Much-vaunted Robert Mueller's record shows bad investigations

As President Trump deliberates on whether to be interviewed by Special Counsel Robert Mueller, a look at Mueller's record of indicting ham sandwiches ought to give him pause.

Mueller, as The Federalist points out, botches high-profile cases and can drag them out for a decade. Reporter Daniel Ashman found this case with Mueller's name on it, the anthrax attacks case dating back to 2001. That was when some maniac or terrorist, some beast, sent anthrax powder in the mail to news agencies, injuring people who opened the packages. I worked at Forbes magazine in New York at the time and remember how the mail was quarantined, depriving us of that communication line, and I remember how terrified people were at this nasty coda to the horrific 9/11 terror attacks.

The Federalist reports:

The anthrax letters began just a week after the 9/11 attack. While planning the airplane hijackings, Al-Qaeda had been weaponizing anthrax, setting up a lab in Afghanistan manned by Yazid Sufaat, the same man who housed two of the 9/11 hijackers. Two hijackers later sought medical help due to conditions consistent with infection via anthrax: Al Haznawi went to the emergency room for a skin lesion which he claimed was from “bumping into a suitcase,” and ringleader Mohamed Atta needed medicine for “skin irritation.” A team of bioterrorism experts from Johns Hopkins confirmed that anthrax was the most likely cause of the lesion. Meanwhile, the 9/11 hijackers were also trying to obtain crop-dusting airplanes.

So how did Mueller’s investigative team handle the case?

Mueller issued a statement in October of 2001, while anthrax victims were still dying: the FBI had found “no direct link to organized terrorism.” The John Hopkins team of experts was mistaken, the FBI continued, Al Haznawi never had an anthrax infection. The crop-dusting airplanes they needed was possibly for a separate and unrelated anthrax attack.

So even though the likeliest blame pointed to al Qaida's 9/11 attackers, not just from the acts observed, but because terrorists just love dancing around a second time in the wake of a new attack, following the buzz they got from their initial attacks, Robert Mueller pursued other, more politically correct targets, such as white men in government agencies.

Instead of slamming terrorists with the indictment, Mueller went after insiders, people who worked at health agencies, with one case against a U.S. worker dismissed with a large payout, and another case against a U.S. worker ending in suicide, quite possibly in despair at being accused.

The terrorists got little attention, despite being the likeliest culprits.

Any questions as to why it took so long? When you are barking up the wrong tree, it can take forever to find anything to pin on someone.

It's said a prosecutor can indict a ham sandwich. Most don't, of course, because they have better things to do. Not Robert Mueller, however. He actually likes to indict ham sandwiches, even when the culprit is sitting right there in plain sight. Was it political correctness that kept Mueller from going after the bad guys? Quite possibly. I remember how quickly political correctness showed up in the memorial displays of 9/11, when the smoke hadn't even stopped billowing from the World Trade Center's smoldering ruin down-road from Union Square. So it's pretty obvious that not blaming Muslims, even particular Muslims, for the attacks was in the air from the beginning, and Robert Mueller chose to go with those political winds.

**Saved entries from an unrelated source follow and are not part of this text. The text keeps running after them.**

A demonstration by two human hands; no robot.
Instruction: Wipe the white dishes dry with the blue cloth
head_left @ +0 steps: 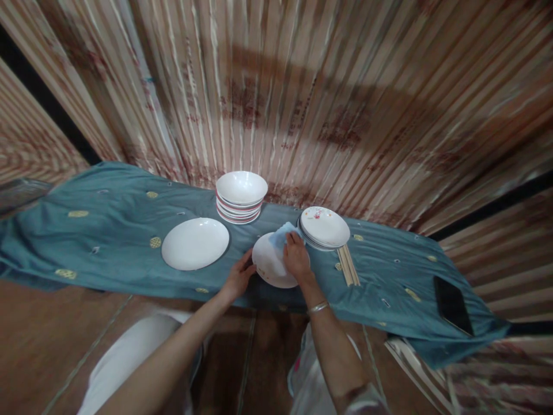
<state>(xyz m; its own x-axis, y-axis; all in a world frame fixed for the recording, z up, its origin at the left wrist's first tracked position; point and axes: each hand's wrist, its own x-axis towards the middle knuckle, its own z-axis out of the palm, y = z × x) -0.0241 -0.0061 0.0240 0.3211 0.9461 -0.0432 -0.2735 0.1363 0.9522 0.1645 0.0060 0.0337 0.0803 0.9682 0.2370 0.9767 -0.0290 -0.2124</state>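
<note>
A white plate (268,266) with a small floral print is held over the front part of the table. My left hand (240,273) grips its left rim, thumb on top and fingers hidden beneath. On the plate's upper right, my right hand (296,255) presses a light blue cloth (281,235) against the surface, its fingers closed on it. Just right of the cloth stands a stack of floral plates (325,226). Behind the held plate is a stack of white bowls (242,189) with red bands. A larger white oval plate (195,244) lies to the left.
Several wooden chopsticks (348,265) lie by the plate stack's front right. A black phone (453,304) rests near the right end of the teal tablecloth (116,230). A pleated curtain (276,104) hangs close behind the table, with dark poles at both sides.
</note>
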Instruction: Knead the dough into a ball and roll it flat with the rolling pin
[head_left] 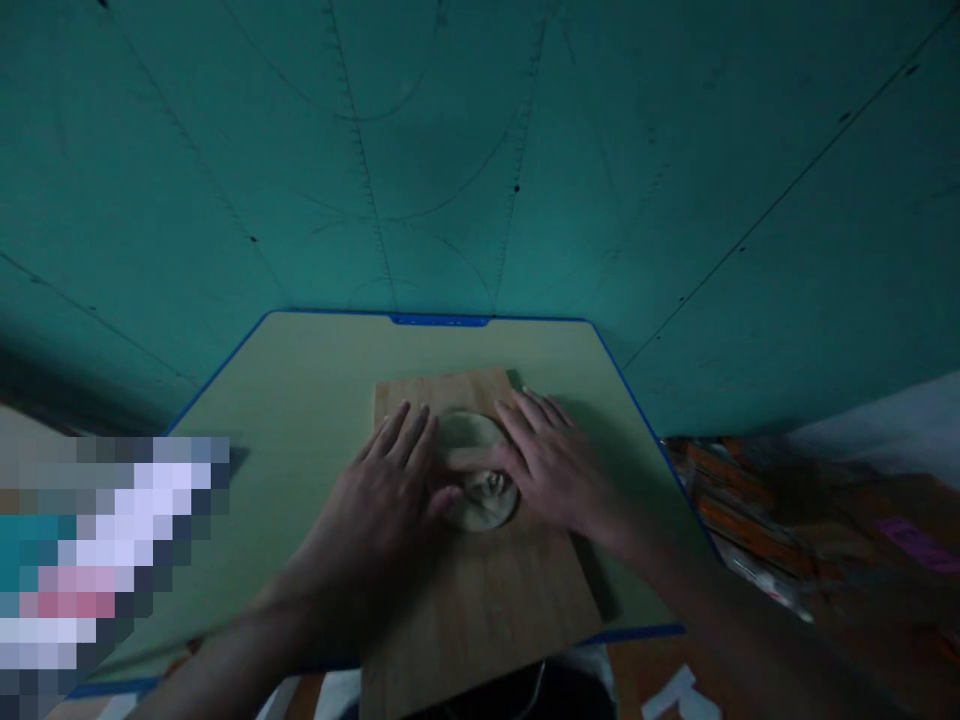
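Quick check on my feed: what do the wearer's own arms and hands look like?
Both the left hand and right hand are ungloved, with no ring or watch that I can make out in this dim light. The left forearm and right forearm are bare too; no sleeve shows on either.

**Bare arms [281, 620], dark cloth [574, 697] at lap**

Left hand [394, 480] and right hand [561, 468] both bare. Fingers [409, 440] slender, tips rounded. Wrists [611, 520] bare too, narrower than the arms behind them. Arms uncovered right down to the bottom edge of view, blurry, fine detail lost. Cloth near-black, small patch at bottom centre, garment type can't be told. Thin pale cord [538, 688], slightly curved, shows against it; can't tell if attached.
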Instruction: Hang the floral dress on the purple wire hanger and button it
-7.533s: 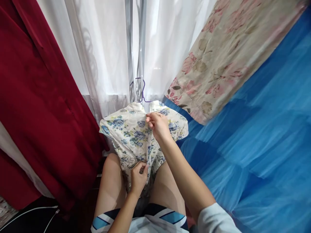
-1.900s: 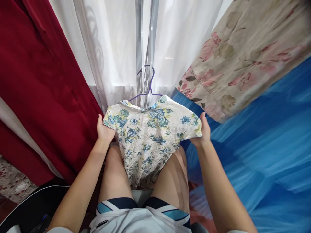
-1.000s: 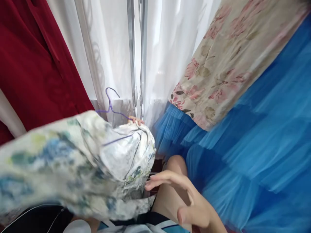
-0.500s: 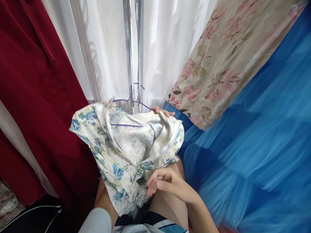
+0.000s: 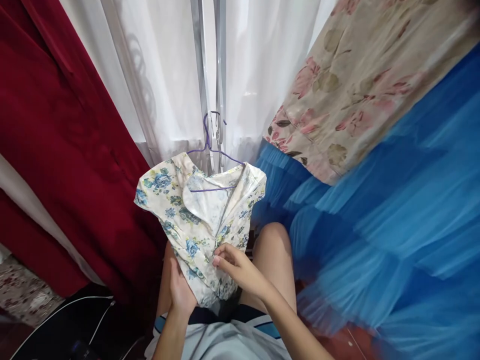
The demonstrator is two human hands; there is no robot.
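Note:
A short-sleeved white blouse (image 5: pixel 189 217) with blue and green flowers hangs on a purple wire hanger (image 5: pixel 207 145), its neckline gaping at the front. My left hand (image 5: pixel 183 292) holds the blouse's lower left side; the thumb stretches along the outside while the other fingers are hidden under the cloth. Over the middle of the front, my right hand (image 5: pixel 234 267) has its thumb and index finger pinched together at the bottom of the neck opening. Whatever small part of the blouse lies between those fingertips is too small to make out.
The hanger's hook is at a grey metal upright (image 5: pixel 218 75) before white curtains (image 5: pixel 165 75). Red cloth (image 5: pixel 93 190) hangs left; a beige floral cloth (image 5: pixel 330 110) and blue tulle (image 5: pixel 393 220) hang right. White cables (image 5: pixel 98 320) cross a dark surface at lower left.
My left hand has gone from the blouse's right shoulder to its lower left side. The blouse now hangs flatter. My right hand has moved slightly up and left, fingers closing at the front.

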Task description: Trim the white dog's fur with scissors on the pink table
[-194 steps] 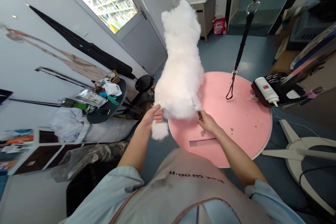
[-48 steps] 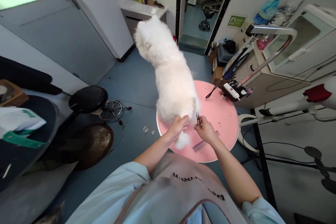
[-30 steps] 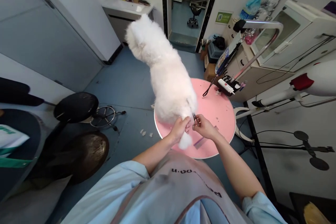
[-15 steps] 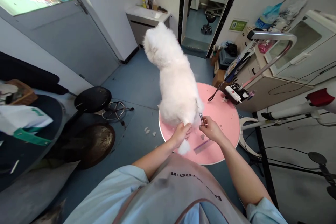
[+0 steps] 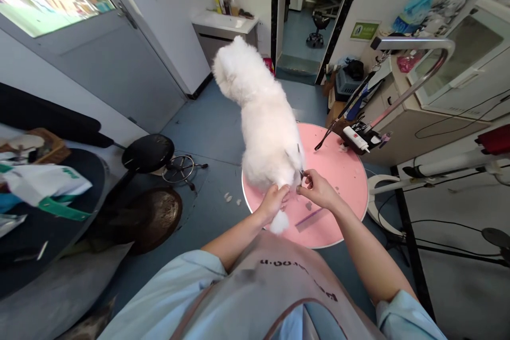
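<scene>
A fluffy white dog (image 5: pixel 263 117) stands on a round pink grooming table (image 5: pixel 338 180), its rear toward me and its head turned to the left. My left hand (image 5: pixel 274 203) is closed round the dog's tail (image 5: pixel 279 222), whose white tip hangs out below the fingers. In my right hand (image 5: pixel 319 189) is a pair of scissors (image 5: pixel 300 176), held by the handles, with the blades against the fur on the right side of the rump. The blade tips are partly lost in the fur. A purple comb (image 5: pixel 309 218) lies on the tabletop below my right hand.
A grooming arm (image 5: pixel 418 77) with a hanging black loop leash (image 5: pixel 330 133) and a tool holder with a white tube (image 5: pixel 356 139) rises at the table's right. A black stool (image 5: pixel 148 153) stands on the left. Hair clumps (image 5: pixel 228 197) lie on the floor.
My right hand has moved slightly left and up with the scissors, and the blades now sit closer in to the rump fur. My left hand keeps its hold on the tail.
</scene>
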### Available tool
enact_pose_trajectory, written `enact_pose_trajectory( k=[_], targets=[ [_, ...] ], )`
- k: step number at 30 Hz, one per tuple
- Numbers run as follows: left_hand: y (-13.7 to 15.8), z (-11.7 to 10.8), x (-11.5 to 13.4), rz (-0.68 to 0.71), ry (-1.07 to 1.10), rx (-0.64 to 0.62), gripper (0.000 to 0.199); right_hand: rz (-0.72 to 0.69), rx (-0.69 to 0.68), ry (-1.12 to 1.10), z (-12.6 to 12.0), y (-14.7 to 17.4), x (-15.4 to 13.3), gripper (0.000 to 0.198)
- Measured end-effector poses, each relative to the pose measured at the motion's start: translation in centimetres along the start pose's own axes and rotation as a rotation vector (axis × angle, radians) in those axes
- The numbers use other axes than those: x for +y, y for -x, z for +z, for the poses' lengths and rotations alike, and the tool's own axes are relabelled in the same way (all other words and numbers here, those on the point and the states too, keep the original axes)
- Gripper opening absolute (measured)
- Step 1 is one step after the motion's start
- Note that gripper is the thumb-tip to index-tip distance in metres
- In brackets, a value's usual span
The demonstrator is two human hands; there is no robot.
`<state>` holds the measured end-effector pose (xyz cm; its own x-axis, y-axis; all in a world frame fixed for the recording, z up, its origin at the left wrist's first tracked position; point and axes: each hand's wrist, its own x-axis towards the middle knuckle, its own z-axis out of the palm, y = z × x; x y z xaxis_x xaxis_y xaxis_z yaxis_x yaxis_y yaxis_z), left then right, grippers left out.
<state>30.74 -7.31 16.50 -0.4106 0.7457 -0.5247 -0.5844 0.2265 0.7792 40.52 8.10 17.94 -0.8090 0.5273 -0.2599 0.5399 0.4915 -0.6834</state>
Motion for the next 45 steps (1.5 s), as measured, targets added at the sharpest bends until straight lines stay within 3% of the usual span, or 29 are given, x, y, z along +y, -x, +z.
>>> enact_pose_trajectory(
  k=[5, 9, 19, 27, 34, 37, 41, 45],
  targets=[
    [-0.1, 0.0, -0.3, 0.02, -0.004, -0.028, 0.042, 0.063, 0.052, -0.077, -0.3, -0.2, 0.4, 0.034],
    [-0.1, 0.2, -0.2, 0.017, -0.004, -0.019, 0.048, 0.005, 0.013, -0.036, -0.2, 0.1, 0.4, 0.04],
    [-0.7, 0.1, -0.7, 0.049, -0.062, -0.065, 0.049, 0.004, -0.012, 0.084, -0.7, 0.3, -1.0, 0.038],
    [-1.4, -0.9, -2.0, 0.095, -0.208, -0.284, 0.042, 0.12, -0.02, -0.023, -2.3, 0.2, -2.5, 0.036],
    [-0.7, -2.4, 0.0, 0.097, -0.402, -0.569, 0.043, 0.249, 0.035, -0.106, -3.5, 0.5, -5.0, 0.036],
    [-0.7, -2.9, 0.4, 0.052, -0.457, -0.627, 0.037, 0.316, -0.026, -0.069, -3.9, 0.7, -6.2, 0.035],
    [-0.8, -3.2, 0.7, 0.099, -0.445, -0.721, 0.03, 0.373, 0.024, -0.119, -3.9, 1.3, -7.7, 0.036],
    [-0.8, -3.4, 0.7, 0.049, -0.497, -0.708, 0.031, 0.383, 0.025, -0.017, -3.9, 2.0, -8.3, 0.037]
  ],
)
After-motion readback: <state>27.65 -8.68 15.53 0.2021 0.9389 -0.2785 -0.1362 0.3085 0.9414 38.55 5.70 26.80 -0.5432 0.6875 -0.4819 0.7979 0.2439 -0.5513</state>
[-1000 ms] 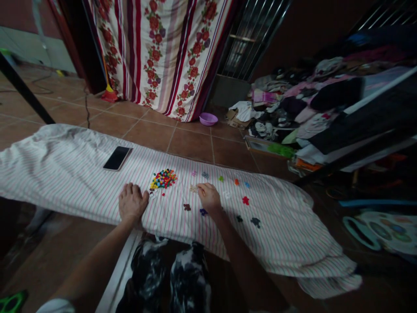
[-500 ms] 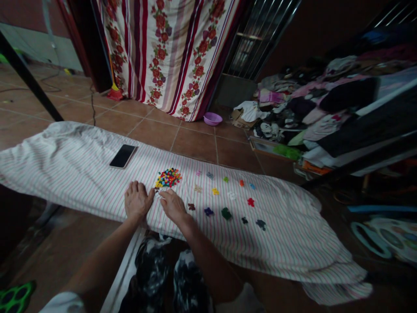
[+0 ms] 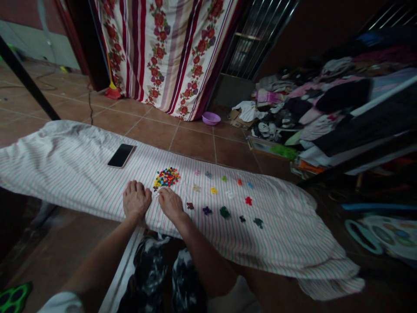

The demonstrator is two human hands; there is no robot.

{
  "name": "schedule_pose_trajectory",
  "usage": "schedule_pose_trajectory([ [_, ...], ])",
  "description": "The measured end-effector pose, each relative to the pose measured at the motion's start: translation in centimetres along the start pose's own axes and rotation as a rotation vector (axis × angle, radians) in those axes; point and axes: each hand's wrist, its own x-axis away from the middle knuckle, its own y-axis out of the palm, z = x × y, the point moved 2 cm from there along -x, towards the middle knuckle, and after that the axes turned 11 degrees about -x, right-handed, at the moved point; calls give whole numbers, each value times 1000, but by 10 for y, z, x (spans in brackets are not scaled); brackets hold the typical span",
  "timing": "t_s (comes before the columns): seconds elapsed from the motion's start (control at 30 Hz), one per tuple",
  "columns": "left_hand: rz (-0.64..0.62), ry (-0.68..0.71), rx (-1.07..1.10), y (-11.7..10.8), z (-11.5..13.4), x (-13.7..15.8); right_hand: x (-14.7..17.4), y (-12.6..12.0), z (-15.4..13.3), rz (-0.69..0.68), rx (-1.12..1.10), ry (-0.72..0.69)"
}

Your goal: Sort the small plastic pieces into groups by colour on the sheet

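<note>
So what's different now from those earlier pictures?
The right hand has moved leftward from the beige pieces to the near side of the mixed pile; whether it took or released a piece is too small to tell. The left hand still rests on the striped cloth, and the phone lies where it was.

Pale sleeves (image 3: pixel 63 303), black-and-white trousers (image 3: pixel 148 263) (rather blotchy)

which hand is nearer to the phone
Left. The left hand lies on the striped cloth, nearer the person than the phone and slightly to its right; the right hand is farther right, beside the pile of colored pieces.
</note>
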Motion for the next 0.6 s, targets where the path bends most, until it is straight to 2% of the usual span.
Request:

Which rather precisely has the look of what is going on now with Mueller's investigation of President Trump and his supposed collusion with the Russians to steal the election from Hillary Clinton. Without any evidence of collusion and no big gotcha, Mueller can drag a case out for ten years, maybe driving a few people to suicide, all because he cannot allow himself to admit that maybe there wasn't any collusion. He keeps going, like the dog that can't stop sniffing.

President Trump should consider this pattern before consenting to talk to Mueller.